§ **BRIEF**: Copy the lines of the data below exactly, starting at the first and stopping after the line that contains "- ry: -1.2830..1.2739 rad"; include no pictures.
-------- SUPPLIED DATA
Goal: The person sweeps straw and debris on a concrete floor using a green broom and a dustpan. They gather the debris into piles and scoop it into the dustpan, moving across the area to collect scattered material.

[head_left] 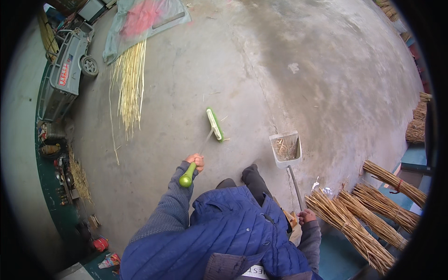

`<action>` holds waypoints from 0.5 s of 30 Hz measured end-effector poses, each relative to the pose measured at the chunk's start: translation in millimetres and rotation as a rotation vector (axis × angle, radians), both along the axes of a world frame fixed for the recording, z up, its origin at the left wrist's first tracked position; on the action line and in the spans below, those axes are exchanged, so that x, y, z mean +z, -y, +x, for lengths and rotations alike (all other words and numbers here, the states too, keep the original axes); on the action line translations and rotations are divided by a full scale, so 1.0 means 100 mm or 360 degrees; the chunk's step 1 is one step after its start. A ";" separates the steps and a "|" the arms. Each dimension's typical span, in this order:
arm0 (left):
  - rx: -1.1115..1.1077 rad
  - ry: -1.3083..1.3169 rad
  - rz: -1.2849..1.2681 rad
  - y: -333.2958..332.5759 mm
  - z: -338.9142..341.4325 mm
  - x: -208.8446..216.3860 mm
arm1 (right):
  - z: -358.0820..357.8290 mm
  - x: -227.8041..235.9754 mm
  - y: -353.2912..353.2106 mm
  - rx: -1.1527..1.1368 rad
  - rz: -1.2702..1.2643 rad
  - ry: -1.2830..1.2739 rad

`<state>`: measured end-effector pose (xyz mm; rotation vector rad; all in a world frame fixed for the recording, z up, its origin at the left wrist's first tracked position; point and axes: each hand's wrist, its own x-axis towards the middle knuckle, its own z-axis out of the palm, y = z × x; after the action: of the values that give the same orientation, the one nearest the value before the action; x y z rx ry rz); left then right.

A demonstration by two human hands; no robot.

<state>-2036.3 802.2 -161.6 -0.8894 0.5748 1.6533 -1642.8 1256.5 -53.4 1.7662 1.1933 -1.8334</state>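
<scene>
My left hand [196,161] is closed round the handle of a broom [215,124], just past its round green grip end. The broom's white and green head rests on the concrete floor ahead of me, with a few straw bits beside it. In my right hand [306,216] is the grey handle of a long-handled dustpan [281,163]. The white pan lies on the floor to the right of the broom head, a gap between them. Straw scraps [283,147] and dusty debris lie inside the pan.
Bundles of dry stalks [350,228] lie at my right. At the far left, pale straw [128,86] sticks out from under a plastic sheet [154,23]. A grey cart [65,70] stands by the left wall, with clutter below it. A crack runs along the concrete floor [186,88].
</scene>
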 end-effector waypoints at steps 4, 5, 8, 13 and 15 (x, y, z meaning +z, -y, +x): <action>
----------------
§ **TASK OUTPUT**:
Goal: The person sweeps straw and debris on a concrete floor using a green broom and a dustpan. They gather the debris into piles and scoop it into the dustpan, moving across the area to collect scattered material.

[head_left] 

`<action>` holds waypoints from 0.5 s of 30 Hz measured end-effector poses, each relative to the pose measured at the chunk's start: translation in millimetres and rotation as a rotation vector (axis × angle, radians), both along the axes of a world frame fixed for the recording, z up, its origin at the left wrist's first tracked position; on the action line and in the spans below, those axes are exchanged, so that x, y, z mean +z, -y, +x, for lengths and rotations alike (all other words and numbers here, the states too, keep the original axes); on the action line translations and rotations are divided by a full scale, so 1.0 means 100 mm or 360 degrees; the chunk's step 1 is one step after its start. A ";" separates the steps and a "|" the arms. Each dimension's typical span, in this order:
arm0 (left):
  - rx: -1.1115..1.1077 rad
  - ry: -1.3083..1.3169 rad
  - rz: -1.2849..1.2681 rad
  - y: -333.2958..332.5759 mm
  - z: -338.9142..341.4325 mm
  - x: -208.8446..216.3860 mm
arm1 (right):
  - z: -358.0820..357.8290 mm
  - x: -227.8041..235.9754 mm
  - y: -353.2912..353.2106 mm
  - rx: -1.1527..1.1368 rad
  - rz: -1.2702..1.2643 rad
  - ry: -1.2830..1.2739 rad

This answer has been written out in full.